Repeat the stretch of entries below from the line with "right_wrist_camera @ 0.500" through the line with "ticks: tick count". Include both ends and add nothing.

[AVAILABLE RECORDS — start]

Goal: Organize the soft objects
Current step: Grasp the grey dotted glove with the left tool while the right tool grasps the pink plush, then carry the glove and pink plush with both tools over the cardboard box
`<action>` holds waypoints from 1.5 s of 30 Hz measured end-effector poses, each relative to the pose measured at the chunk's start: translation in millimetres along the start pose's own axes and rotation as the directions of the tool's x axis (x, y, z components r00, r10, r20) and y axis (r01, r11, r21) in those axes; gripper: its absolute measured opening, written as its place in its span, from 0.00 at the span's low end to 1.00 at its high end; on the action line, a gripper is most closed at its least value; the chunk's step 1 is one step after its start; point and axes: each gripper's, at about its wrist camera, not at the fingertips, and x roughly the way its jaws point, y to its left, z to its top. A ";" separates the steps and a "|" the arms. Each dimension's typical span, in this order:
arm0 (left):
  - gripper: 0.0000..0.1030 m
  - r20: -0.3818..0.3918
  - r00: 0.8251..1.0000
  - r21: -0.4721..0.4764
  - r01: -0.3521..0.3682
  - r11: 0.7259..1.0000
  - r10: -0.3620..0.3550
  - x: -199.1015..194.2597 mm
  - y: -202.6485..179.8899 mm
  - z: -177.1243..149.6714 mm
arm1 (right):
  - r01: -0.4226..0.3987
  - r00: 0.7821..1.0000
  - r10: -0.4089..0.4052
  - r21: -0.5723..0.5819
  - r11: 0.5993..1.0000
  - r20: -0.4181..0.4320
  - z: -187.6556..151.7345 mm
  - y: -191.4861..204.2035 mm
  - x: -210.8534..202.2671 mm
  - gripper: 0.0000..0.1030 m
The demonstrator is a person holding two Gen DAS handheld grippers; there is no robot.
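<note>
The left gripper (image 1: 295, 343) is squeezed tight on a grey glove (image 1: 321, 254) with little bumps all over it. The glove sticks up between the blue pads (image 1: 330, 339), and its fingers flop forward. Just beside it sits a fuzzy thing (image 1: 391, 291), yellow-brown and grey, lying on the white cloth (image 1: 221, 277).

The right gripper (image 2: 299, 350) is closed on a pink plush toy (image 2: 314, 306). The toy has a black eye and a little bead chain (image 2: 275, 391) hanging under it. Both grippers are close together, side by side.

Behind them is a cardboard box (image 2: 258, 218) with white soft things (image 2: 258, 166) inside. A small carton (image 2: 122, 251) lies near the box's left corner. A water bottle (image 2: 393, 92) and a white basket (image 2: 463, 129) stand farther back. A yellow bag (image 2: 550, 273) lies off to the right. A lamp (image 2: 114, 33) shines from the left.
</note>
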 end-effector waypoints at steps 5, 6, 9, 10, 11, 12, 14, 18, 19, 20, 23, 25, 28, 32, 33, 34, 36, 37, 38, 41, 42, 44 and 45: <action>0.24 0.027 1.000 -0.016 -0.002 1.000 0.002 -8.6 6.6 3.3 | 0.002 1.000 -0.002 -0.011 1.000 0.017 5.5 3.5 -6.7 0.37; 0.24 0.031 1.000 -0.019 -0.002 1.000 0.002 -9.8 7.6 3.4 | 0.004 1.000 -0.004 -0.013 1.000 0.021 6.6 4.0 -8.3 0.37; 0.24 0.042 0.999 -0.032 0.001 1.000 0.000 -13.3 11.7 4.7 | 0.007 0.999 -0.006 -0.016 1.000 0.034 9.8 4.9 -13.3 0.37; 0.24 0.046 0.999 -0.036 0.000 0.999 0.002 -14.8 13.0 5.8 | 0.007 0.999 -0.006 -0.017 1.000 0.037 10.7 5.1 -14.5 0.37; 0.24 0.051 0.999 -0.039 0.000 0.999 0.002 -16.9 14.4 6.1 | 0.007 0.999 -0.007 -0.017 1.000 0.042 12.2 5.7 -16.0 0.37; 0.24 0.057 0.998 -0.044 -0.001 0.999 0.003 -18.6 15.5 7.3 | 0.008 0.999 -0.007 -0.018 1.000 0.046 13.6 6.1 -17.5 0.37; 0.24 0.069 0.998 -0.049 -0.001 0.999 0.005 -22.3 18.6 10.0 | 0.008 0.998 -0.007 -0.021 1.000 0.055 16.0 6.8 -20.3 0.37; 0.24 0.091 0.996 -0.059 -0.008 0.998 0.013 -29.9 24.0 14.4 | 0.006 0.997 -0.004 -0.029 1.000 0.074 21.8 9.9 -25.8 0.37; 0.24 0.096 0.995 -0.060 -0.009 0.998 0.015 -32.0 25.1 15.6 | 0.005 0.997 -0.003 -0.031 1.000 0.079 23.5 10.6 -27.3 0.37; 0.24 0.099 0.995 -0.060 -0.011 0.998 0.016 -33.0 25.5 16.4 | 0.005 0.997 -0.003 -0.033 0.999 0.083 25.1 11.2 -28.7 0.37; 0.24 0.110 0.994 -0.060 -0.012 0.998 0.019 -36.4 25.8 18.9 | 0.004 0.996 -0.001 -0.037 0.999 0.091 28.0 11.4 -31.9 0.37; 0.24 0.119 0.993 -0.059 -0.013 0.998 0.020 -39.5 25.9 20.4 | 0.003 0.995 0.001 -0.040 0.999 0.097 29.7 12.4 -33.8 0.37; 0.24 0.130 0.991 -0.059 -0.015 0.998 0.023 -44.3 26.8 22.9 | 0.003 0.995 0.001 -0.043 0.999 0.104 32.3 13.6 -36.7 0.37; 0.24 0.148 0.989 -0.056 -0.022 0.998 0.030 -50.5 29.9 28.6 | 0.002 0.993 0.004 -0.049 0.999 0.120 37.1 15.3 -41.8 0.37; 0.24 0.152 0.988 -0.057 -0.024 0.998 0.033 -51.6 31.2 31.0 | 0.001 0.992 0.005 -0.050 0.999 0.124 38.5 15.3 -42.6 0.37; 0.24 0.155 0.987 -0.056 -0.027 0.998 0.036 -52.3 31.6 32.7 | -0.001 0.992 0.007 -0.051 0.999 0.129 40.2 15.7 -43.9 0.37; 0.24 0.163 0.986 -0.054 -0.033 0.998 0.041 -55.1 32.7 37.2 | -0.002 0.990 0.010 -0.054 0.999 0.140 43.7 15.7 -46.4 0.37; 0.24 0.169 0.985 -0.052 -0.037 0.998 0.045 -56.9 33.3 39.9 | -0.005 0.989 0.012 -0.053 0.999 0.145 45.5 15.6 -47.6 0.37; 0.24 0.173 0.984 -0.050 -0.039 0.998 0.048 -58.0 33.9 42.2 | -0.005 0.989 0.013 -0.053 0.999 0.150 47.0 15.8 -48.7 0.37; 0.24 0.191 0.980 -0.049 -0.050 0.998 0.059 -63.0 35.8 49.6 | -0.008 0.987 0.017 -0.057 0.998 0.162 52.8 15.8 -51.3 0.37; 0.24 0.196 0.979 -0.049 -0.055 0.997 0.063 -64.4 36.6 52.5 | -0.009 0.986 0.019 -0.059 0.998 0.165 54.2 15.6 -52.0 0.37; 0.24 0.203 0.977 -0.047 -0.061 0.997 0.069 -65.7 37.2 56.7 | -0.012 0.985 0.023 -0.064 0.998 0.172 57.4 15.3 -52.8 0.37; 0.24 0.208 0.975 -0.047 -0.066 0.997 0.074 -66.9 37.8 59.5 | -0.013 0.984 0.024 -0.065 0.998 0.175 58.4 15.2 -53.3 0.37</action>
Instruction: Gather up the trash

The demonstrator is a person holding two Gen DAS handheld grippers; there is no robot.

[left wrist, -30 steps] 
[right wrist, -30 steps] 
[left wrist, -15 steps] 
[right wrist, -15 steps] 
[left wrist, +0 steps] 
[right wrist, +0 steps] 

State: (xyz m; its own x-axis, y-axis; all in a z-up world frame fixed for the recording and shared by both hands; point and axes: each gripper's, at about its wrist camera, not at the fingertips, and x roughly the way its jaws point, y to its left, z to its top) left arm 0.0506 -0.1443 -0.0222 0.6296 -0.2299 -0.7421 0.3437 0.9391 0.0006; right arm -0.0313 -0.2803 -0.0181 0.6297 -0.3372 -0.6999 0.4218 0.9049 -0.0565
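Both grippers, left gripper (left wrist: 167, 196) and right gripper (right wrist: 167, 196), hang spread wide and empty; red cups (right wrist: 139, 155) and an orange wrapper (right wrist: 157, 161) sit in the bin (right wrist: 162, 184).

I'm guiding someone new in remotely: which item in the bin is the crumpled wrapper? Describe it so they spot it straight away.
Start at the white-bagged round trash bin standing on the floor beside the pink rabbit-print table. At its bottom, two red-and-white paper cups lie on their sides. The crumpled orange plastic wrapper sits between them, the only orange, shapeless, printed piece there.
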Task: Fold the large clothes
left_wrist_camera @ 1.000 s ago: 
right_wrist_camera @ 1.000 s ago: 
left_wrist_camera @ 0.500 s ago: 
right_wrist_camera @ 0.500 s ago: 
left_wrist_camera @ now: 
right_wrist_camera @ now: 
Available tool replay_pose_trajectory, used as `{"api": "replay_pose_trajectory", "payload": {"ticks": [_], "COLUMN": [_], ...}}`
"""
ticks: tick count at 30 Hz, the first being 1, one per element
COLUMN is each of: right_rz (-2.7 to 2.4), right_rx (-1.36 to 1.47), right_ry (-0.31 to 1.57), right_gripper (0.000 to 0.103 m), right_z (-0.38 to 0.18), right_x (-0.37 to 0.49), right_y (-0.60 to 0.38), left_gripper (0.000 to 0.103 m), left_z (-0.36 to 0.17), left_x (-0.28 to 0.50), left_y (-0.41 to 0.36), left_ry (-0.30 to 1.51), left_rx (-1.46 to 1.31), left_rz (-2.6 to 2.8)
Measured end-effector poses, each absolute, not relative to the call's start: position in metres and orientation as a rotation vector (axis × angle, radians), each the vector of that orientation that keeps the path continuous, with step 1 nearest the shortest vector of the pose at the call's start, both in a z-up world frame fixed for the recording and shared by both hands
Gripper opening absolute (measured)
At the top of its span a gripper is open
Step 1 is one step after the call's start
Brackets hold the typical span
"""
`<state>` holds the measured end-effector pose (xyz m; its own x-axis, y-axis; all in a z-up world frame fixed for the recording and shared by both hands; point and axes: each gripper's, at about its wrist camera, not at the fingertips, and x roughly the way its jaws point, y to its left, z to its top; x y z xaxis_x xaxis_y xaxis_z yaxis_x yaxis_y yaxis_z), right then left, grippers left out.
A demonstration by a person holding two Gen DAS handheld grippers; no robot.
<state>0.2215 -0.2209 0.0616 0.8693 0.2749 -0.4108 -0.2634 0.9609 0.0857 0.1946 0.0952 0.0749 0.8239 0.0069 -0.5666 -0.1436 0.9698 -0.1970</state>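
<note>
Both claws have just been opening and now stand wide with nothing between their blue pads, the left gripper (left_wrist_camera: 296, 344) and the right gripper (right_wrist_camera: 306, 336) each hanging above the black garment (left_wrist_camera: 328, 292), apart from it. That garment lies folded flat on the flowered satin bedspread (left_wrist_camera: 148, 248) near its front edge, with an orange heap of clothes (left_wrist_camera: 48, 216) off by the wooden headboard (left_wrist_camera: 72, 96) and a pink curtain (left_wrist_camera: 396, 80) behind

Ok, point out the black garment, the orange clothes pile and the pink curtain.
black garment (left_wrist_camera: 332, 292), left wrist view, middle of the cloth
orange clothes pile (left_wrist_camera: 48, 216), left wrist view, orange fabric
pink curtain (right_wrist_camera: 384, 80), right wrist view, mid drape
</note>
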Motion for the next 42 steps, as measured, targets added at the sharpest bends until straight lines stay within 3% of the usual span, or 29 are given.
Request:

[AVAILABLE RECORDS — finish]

> **EXERCISE OUTPUT**:
right_wrist_camera @ 0.500 s ago: 
left_wrist_camera @ now: 
right_wrist_camera @ now: 
Available tool replay_pose_trajectory, used as `{"api": "replay_pose_trajectory", "payload": {"ticks": [_], "COLUMN": [_], ...}}`
"""
ticks: tick count at 30 Hz, the first being 1, one per element

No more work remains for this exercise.